John (Owen Wilson) is a reporter. So he tells himself, again and again. He likes to pursue a lead, ferret out facts and get good quotes, then write it up with a hard-nosed flourish. He means to have a career like his best friend Sebastian (Eric Dane), whose work takes him around the world, into war zones and political tinderboxes. The hours are long and the work is tough, but it’s so rewarding — all that celebrity and access, tangling with important people and making a difference. John just knows this is the life for him.
Until it isn’t. Just a couple of minutes into Marley & Me, John discovers another calling, though he doesn’t quite identify it until much, much later. He sets aside his journalistic ambitions in order to marry the girl of his dreams, the delightful and beguiling Jenny (Jennifer Aniston). A reporter herself, and a good one, apparently, she understands John’s professional desires. That doesn’t stop her from suggesting — on their snowy wedding night — that they move someplace warm, rather than stay in Michigan where he may or may not have a reporting job lined up. The point in John’s voiceover is that he is so enchanted by Jenny that he’s willing to do whatever she asks. “How’d I get that lucky?” he rhapsodizes, as she lays out what they laughingly call her “plan.”
This begins with the marriage and leads next to West Palm Beach, where they settle into a house and her plan takes on a more specific shape. While the film makes cursory references to the world beyond John-and-Jenny (a report on new designs for Florida ballots and a shot of Saddam Hussein appear on a background TV), the focus is for the most part very, very tight on their increasingly domestic sphere. Though John keeps track of Sebastian’s travels — he’s writing for the New York Times, headed to Colombia to interview some guy named Pablo Escobar — he begins to lose sight of his own ambitions, instead covering local stories and trading japes in with his editor Arnie (Alan Arkin). When Jenny begins to make noises about a baby, John cringes, almost visibly, then takes Sebastian’s advice: a dog will distract her, and so keep him just footloose-and-fancy-free enough for the big story when it comes his way.
Jenny’s selection out of a pile of puppies is Marley, a yellow lab who will complicate and essentially consume their lives for the film’s duration. Lots of puppy hijinks here: shoe-chewing, garbage-spreading, wall-chewing, and sofa-shredding. He runs through screen doors, drags his humans by his leash, and terrorizes the trainer, Ms. Kornblut (Kathleen Turner), who ends up flat on her back, sputtering that they must take this horrible creature away and never come back.

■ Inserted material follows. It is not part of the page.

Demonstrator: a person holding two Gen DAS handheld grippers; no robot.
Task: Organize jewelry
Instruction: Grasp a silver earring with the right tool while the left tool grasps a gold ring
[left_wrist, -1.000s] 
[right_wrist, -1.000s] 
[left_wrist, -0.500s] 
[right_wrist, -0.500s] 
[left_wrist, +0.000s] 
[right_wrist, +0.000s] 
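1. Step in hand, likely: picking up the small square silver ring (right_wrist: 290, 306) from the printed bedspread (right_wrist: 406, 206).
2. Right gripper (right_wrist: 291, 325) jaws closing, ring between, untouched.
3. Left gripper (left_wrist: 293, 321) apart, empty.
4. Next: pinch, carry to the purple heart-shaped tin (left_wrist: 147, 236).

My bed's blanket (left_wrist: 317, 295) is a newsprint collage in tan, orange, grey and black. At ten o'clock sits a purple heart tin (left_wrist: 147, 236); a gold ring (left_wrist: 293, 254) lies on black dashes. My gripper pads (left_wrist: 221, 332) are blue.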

All this is sweet and screwbally and not a terrible way to structure a romance. Jenny and John have created a monster — though they tend to blame Marley, whom he repeatedly calls “the worst dog in the world” — a sign of the dysfunction between them, their inability to focus or agree on goals. For the most part, John is one of those Ricky Ricardo kind of sitcom husbands, amiable and laid back, happy to support the family if that’s what it takes to keep his beautiful wife content. When she pushes for the baby a few more times, he agrees, imagining that his newly increased salary will allow them to make the change.

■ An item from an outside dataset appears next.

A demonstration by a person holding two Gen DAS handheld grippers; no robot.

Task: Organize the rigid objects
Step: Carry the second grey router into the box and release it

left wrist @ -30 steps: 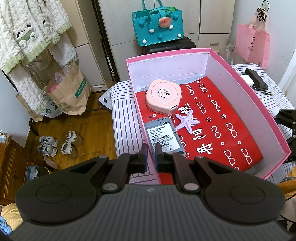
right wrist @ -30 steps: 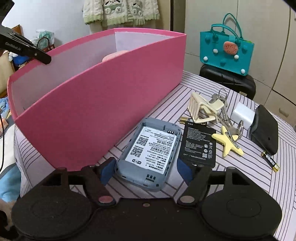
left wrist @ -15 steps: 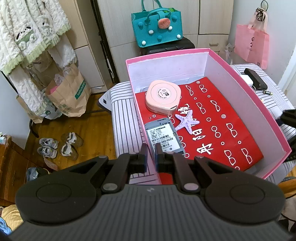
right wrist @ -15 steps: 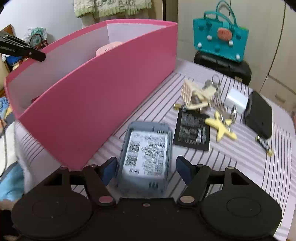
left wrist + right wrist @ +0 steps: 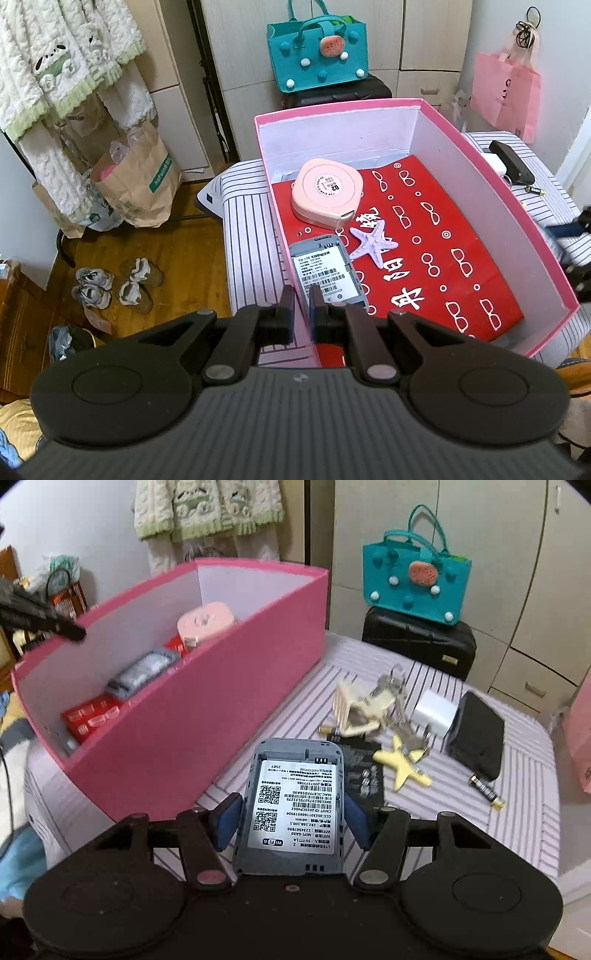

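The grey rectangular router shell with a white label (image 5: 295,808) is sitting between the right gripper's (image 5: 291,821) blue pads, raised above the striped cloth-covered table (image 5: 480,823) beside the pink cardboard box (image 5: 207,723); the jaws are closing on it. The left gripper (image 5: 302,310) is pinching the box's near wall.

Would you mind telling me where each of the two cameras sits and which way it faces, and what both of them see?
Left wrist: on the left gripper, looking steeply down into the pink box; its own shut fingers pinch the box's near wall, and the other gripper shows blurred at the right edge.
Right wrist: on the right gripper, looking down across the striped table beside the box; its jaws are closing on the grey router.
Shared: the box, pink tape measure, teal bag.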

That salary, not coincidentally, is the result of discovering his calling: John is not a reporter after all, but a columnist. Funny and wry, he writes about his domestic adventures, primarily about the dog, meaning that what you’re watching is derived from the book that was published of the columns his real-life inspiration wrote about the dog. John resists this new self-identity. He does actually like the idea of being a reporter, envies Sebastian’s manly mien and even his womanizing. By comparison, John is feeling limited, like he’s got another horizon out there, if only he could see it still. But as one baby and then another arrives, John stifles his selfish yearnings and concentrates on the column — that is, on the dog stories.
Granting this source, the dog’s service as metaphor in the movie is both obvious and uninspired. But as Marley incarnates the relationship’s erratic energies and reliable devotion, he must also bear its sentimental load, which comes hard and heavy in the film’s last 25 minutes or so. Be warned: while the movie is being advertised as fun-filled, rambunctious fare for a Christmas day family outing, appealing to “anyone who’s ever loved a dog,” it is a rough ending for young viewers, who may need some consolation and context afterwards.
While this mawkish turn is not in itself unlikely in a dog story, it does indicate Marley & Me‘s mushiness and dishonesty when it comes to John’s trajectory toward seeming adulthood. For him, because it’s the path he chooses, being a reporter and being a dad are not compatible. For him, Sebastian can only be a bad example, hitting on svelte young women he spots on the sidewalk. And for him, Jenny, whom he means at first to distract with Marley, is eventually connected with the dog in graceless and superficial ways. Perhaps it’s the part of the plan she didn’t anticipate.